§ WORK ITEM
Only the pictures are dropped. Restate each line below word for word.

--- START ---

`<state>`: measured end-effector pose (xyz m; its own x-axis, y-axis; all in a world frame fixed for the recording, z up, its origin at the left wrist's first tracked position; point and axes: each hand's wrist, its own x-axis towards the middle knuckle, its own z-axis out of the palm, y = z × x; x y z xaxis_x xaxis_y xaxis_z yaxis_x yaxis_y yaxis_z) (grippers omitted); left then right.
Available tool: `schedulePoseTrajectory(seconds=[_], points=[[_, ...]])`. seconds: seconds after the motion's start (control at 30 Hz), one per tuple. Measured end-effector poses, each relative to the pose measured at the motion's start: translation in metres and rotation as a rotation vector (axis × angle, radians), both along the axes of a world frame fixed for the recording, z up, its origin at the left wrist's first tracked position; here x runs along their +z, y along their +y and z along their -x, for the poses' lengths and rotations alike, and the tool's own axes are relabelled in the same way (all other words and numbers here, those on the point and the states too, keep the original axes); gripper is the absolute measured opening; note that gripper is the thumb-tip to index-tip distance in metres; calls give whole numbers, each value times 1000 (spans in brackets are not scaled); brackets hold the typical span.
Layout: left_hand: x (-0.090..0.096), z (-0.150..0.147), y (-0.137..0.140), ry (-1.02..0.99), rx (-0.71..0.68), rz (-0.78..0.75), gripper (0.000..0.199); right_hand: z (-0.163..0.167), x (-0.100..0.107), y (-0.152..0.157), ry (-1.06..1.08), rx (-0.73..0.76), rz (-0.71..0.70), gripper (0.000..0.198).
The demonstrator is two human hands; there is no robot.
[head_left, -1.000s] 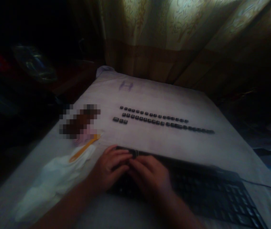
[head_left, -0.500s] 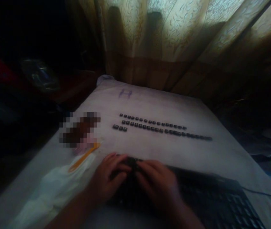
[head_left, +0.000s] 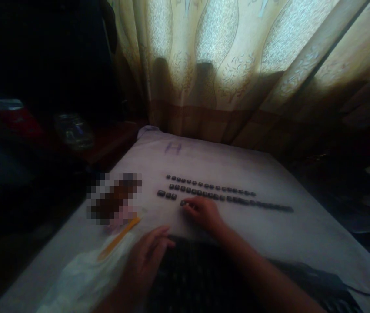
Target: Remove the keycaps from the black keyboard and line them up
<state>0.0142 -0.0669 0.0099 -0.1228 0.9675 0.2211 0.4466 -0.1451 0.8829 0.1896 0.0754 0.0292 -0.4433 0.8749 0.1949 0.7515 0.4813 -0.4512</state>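
My right hand (head_left: pixel 204 214) pinches a small black keycap (head_left: pixel 183 203) just above or on the white cloth, right of a short row of keycaps (head_left: pixel 168 195). Two longer rows of black keycaps (head_left: pixel 211 186) lie beyond it. At the upper left end of the black keyboard (head_left: pixel 198 269), my left hand (head_left: pixel 150 248) has its fingers apart and holds nothing. Whether its fingertips touch the keyboard, I cannot tell. My right forearm hides part of the keyboard.
Left of the keycaps, a yellow-orange flat tool (head_left: pixel 119 238) lies by a crumpled white cloth or bag (head_left: pixel 80 274), beside a blurred-out patch. A patterned curtain (head_left: pixel 217 52) hangs behind the cloth-covered table (head_left: pixel 211 152). The keyboard's cable (head_left: pixel 367 294) runs off to the right.
My right hand has moved from the keyboard forward to the short row, carrying a keycap. My left hand stays by the keyboard, its fingers now off the keys' middle. The view has tilted up.
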Motion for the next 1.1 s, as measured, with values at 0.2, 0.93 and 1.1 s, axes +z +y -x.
schedulePoseTrajectory(seconds=[0.2, 0.93, 1.1], points=[[-1, 1, 0, -10, 11, 14, 29, 8, -7, 6, -52, -61, 78, 26], [5, 0, 2, -35, -11, 44, 27, 17, -4, 16, -105, -92, 124, 30], [6, -1, 2, -44, -8, 47, 27, 16, -3, 15, -103, -100, 133, 32]])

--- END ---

§ SOLUTION TO THIS TASK
`<state>`: measured end-effector pose (xyz m; its own x-axis, y-axis; all in a world frame fixed for the recording, z up, its origin at the left wrist's first tracked position; point and axes: each hand's wrist, its own x-axis towards the middle knuckle, its own z-axis out of the palm, y = z × x; x y z xaxis_x xaxis_y xaxis_z yaxis_x yaxis_y yaxis_z) (grippers omitted); left then right.
Available tool: `schedulePoseTrajectory(seconds=[_], points=[[_, ...]])`. seconds: seconds after the motion's start (control at 30 Hz), one per tuple. Measured end-effector poses, each relative to the pose measured at the motion's start: translation in metres and rotation as a rotation vector (axis × angle, radians), both along the axes of a world frame fixed for the recording, z up, its origin at the left wrist's first tracked position; here x runs along their +z, y along their +y and z along their -x, for the poses' lengths and rotations alike, and the tool's own axes are relabelled in the same way (all other words and numbers here, those on the point and the states too, keep the original axes); gripper is the absolute measured opening; note that gripper is the thumb-tip to index-tip distance in metres; calls give whole numbers, each value times 1000 (spans in brackets are not scaled); brackets hold the typical span.
Layout: left_hand: x (-0.090..0.096), z (-0.150..0.147), y (-0.137..0.140), ry (-1.02..0.99), rx (-0.71..0.68), rz (-0.78..0.75), gripper (0.000..0.199); right_hand: z (-0.163..0.167), x (-0.100..0.107), y (-0.152..0.157), ry (-1.06..1.08), rx (-0.73..0.76), rz (-0.71..0.70), gripper (0.000..0.198).
The demonstrator is two human hands; there is no robot.
[head_left, -1.000s] 
[head_left, -0.500s] 
[head_left, +0.000s] 
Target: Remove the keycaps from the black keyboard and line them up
<state>0.0142 -0.0669 0.0099 -0.1228 0.9675 0.2211 0.4466 -0.1451 0.8829 0.1896 0.0754 0.0292 -0.4433 0.8749 0.1949 0.7515 0.4813 -0.4512</state>
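My right hand (head_left: pixel 204 214) pinches a small black keycap (head_left: pixel 183 203) just above or on the white cloth, right of a short row of keycaps (head_left: pixel 168 195). Two longer rows of black keycaps (head_left: pixel 211 186) lie beyond it. At the upper left end of the black keyboard (head_left: pixel 198 269), my left hand (head_left: pixel 150 248) has its fingers apart and holds nothing. Whether its fingertips touch the keyboard, I cannot tell. My right forearm hides part of the keyboard.
Left of the keycaps, a yellow-orange flat tool (head_left: pixel 119 238) lies by a crumpled white cloth or bag (head_left: pixel 80 274), beside a blurred-out patch. A patterned curtain (head_left: pixel 217 52) hangs behind the cloth-covered table (head_left: pixel 211 152). The keyboard's cable (head_left: pixel 367 294) runs off to the right.
My right hand has moved from the keyboard forward to the short row, carrying a keycap. My left hand stays by the keyboard, its fingers now off the keys' middle. The view has tilted up.
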Motion for the next 1.1 s, as measured, with values at 0.2, 0.93 and 1.1 s, axes +z +y -x.
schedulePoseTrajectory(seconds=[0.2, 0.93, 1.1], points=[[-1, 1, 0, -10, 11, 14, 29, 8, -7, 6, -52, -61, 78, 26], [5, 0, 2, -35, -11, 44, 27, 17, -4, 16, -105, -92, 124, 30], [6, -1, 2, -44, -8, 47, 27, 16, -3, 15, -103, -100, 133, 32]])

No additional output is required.